Question soumise le 24 mars 2009

M. Pierre Cardo appelle l'attention de M. le ministre du budget, des comptes publics et de la fonction publique sur un problème lié à l'imposition du droit d'entrée dans les cas de bail commercial. Il est en effet fréquent que le propriétaire d'un local commercial demande à son futur locataire un droit d'entrée. L'administration fiscale, se basant sur une instruction fiscale et la doctrine administrative n° 4 A-242 n° 8, mise à jour le 9 mars 2001, estime que « les droits d'entrée, qui sont considérés entre les mains du bailleur comme des suppléments de loyers ou, d'une façon plus générale, comme des profits directement liés à la location de locaux commerciaux, doivent être compris en totalité dans les résultats de l'exercice au cours duquel ils sont réputés acquis en vertu des stipulations du contrat ». Or il apparaît que, par un arrêt de Cour administrative d'appel de Nantes du 15 mars 2006, la justice administrative considère que ces sommes doivent être étalées sur la durée du bail au motif qu'ils se rattachent à une prestation continue de location. Bien que cet arrêt ait été confirmé par le Conseil d'État le 14 avril 2008, l'administration fiscale en refuse l'application au motif que « l'arrêt du Conseil d'État n'a pas été commenté par l'administration fiscale et que la doctrine administrative n'a pas été modifiée ». Une telle position de non prise en compte de décisions successives des plus hautes autorités de justice administrative au seul motif que ces arrêts, applicables en droit, n'ont pas été commentés, étant susceptible d'ouvrir de nombreux litiges, il lui demande de lui indiquer les mesures qu'il entend prendre pour que l'administration fiscale prenne en considération les décisions de la justice administrative et notamment l'arrêt du Conseil d'État du 14 avril 2008.

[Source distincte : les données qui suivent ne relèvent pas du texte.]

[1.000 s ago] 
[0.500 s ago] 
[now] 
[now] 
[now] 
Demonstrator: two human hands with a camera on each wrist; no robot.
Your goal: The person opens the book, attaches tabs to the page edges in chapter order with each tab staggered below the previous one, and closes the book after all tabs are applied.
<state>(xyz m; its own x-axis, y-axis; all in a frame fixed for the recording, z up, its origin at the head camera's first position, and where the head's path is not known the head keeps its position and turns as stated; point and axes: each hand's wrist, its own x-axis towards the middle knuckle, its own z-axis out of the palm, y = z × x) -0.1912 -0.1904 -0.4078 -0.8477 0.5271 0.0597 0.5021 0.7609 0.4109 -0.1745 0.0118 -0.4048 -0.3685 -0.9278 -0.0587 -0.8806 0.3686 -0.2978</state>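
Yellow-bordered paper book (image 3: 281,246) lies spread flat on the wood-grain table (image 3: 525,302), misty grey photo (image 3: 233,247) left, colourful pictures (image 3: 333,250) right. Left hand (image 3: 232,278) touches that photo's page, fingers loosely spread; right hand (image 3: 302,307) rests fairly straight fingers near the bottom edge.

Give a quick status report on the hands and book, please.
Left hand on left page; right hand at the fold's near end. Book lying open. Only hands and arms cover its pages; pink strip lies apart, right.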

Réponse émise le 1er septembre 2009

Selon les cas et l'intention des parties, telle qu'elle ressort des clauses contractuelles, le droit d'entrée, c'est-à-dire les sommes que le bailleur d'un local à usage commercial, industriel ou artisanal exige du preneur, en sus des loyers, peut représenter, notamment, le prix du droit au bail accordé au preneur, une avance sur loyers ou la contrepartie d'une prestation spécifique au profit du preneur. Dès lors, lorsque le bailleur est une entreprise, l'exercice de rattachement du produit correspondant au droit d'entrée dépend de la nature de ce dernier. Lorsqu'il représente le prix du droit au bail et des avantages qui y sont attachés, ou, d'une façon plus générale, constitue la contrepartie de prestations économiques offertes au preneur sur la durée du bail et conformément à l'arrêt du Conseil d'État GMSL du 14 avril 2008, le droit d'entrée rémunère une prestation continue, au sens du 2 bis de l'article 38 du code général des impôts. Le produit correspondant est alors à comprendre dans les résultats du bailleur, de manière étalée sur la durée initiale du bail. En revanche, lorsqu'il rémunère des prestations ponctuelles au profit du preneur, par exemple des travaux d'aménagement du local avant prise à bail, s'agissant de prestations dont l'achèvement est intervenu à la date de conclusion du bail, les sommes correspondant à ces prestations doivent être comprises dans les résultats de l'exercice au cours duquel le droit d'entrée est réputé acquis en vertu des stipulations du contrat. La doctrine administrative (DB 4 A4 A-242 n° 8), selon laquelle les droits d'entrée doivent être dans tous les cas compris en totalité dans les résultats de l'exercice au cours duquel ils sont acquis, est donc rapportée dans les limites définies ci-dessus.